▶ **Your assignment**
What you return should be the full listing, word for word, without a single image.

++++ Supplied information ++++

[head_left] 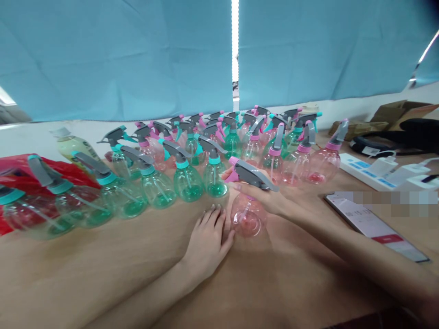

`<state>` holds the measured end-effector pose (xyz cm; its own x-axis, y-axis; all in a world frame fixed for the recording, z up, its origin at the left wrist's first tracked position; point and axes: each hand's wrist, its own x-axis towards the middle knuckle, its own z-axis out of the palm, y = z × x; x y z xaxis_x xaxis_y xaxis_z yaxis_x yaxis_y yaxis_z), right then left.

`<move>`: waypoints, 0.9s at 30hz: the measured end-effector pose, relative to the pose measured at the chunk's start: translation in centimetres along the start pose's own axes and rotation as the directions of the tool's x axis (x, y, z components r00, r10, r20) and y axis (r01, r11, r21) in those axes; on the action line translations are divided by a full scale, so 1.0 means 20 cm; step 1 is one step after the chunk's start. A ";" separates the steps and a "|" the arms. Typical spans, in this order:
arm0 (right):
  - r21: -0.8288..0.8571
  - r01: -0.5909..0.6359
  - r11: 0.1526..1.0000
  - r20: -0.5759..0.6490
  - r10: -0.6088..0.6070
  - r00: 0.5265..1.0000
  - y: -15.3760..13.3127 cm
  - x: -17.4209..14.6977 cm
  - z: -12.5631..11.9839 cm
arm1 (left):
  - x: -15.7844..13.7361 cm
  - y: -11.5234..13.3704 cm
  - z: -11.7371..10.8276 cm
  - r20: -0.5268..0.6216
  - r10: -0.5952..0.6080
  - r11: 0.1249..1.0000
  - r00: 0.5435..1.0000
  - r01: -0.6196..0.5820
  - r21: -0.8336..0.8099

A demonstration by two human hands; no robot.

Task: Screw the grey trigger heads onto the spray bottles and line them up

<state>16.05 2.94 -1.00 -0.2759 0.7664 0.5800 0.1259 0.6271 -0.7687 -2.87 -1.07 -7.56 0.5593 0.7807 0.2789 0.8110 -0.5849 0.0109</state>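
My right hand (265, 196) is wrapped round the neck of a pink spray bottle (248, 221) with a grey and pink trigger head. That bottle stands on the wooden table in front of me. Flat on the tabletop, just left of the bottle, lies my left hand (207, 244), fingers stretched forward and holding nothing. Its thumb is close to the bottle's side; whether they touch I cannot tell. Beyond its fingertips stands a green spray bottle (216, 178), part of a front row of green ones with turquoise collars. More pink spray bottles (297, 164) stand behind my right hand.
Several more spray bottles crowd the back by the wall. On the right are a phone (377, 228) showing a timer, a white power strip (363, 171) with plugged-in chargers, and a cardboard box (398, 116). A red plastic bag (44, 169) and a drink bottle (77, 146) are at left.
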 end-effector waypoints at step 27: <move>-0.196 0.015 0.981 0.097 0.004 0.995 -0.23 -0.05 -0.10 | 0.00 0.00 0.00 0.008 -0.004 1.000 1.000 0.004 -0.004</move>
<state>17.56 -0.49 2.55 -0.3666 0.7519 0.5480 0.3059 0.6537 -0.6922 -2.85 -1.06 -7.52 0.5575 0.7848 0.2707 0.8125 -0.5827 0.0161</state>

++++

▶ **Exercise response**
[head_left] 

`<state>` holds the measured end-effector pose (xyz cm; its own x-axis, y-axis; all in a world frame fixed for the recording, z up, its origin at the left wrist's first tracked position; point and axes: each hand's wrist, its own x-axis towards the middle knuckle, its own z-axis out of the palm, y = z × x; x y z xaxis_x xaxis_y xaxis_z yaxis_x yaxis_y yaxis_z), right then left.

`<move>`: waypoints, 0.9s at 30hz: the measured end-effector pose, relative to the pose measured at the chunk's start: translation in centimetres along the start pose's own axes and rotation as the directions of the tool's x axis (x, y, z components r00, r10, r20) and y axis (r01, r11, r21) in those axes; on the action line translations are divided by a full scale, so 1.0 means 20 cm; step 1 is one step after the chunk's start. A ";" separates the steps and a "|" the arms. Typical spans, in this order:
arm0 (right):
  - r21: -0.8288..0.8571
  - r01: -0.5909..0.6359
  - r11: 0.1526..1.0000
  - r20: -0.5759..0.6490
  - r10: -0.6088..0.6070
  - r00: 0.5265..1.0000
  - y: -15.3760..13.3127 cm
  - x: -17.4209..14.6977 cm
  - z: -12.5631..11.9839 cm
arm1 (left):
  - x: -15.7844..13.7361 cm
  - y: -11.5234..13.3704 cm
  - z: -11.7371..10.8276 cm
  - r20: -0.5268..0.6216
  - r10: -0.5952..0.6080
  - r11: 0.1249..1.0000
  - r00: 0.5435..1.0000
  - r01: -0.6196..0.5820
  - r21: -0.8336..0.8099

A demonstration by two human hands; no robot.

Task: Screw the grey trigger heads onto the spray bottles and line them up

<state>16.05 2.94 -1.00 -0.2759 0.7664 0.5800 0.1259 0.6271 -0.7687 -2.87 -1.07 -7.56 0.5593 0.7807 0.2789 0.8110 -0.5849 0.0109</state>
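My right hand (265, 196) is wrapped round the neck of a pink spray bottle (248, 221) with a grey and pink trigger head. That bottle stands on the wooden table in front of me. Flat on the tabletop, just left of the bottle, lies my left hand (207, 244), fingers stretched forward and holding nothing. Its thumb is close to the bottle's side; whether they touch I cannot tell. Beyond its fingertips stands a green spray bottle (216, 178), part of a front row of green ones with turquoise collars. More pink spray bottles (297, 164) stand behind my right hand.
Several more spray bottles crowd the back by the wall. On the right are a phone (377, 228) showing a timer, a white power strip (363, 171) with plugged-in chargers, and a cardboard box (398, 116). A red plastic bag (44, 169) and a drink bottle (77, 146) are at left.
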 end-effector waypoints at step 27: <move>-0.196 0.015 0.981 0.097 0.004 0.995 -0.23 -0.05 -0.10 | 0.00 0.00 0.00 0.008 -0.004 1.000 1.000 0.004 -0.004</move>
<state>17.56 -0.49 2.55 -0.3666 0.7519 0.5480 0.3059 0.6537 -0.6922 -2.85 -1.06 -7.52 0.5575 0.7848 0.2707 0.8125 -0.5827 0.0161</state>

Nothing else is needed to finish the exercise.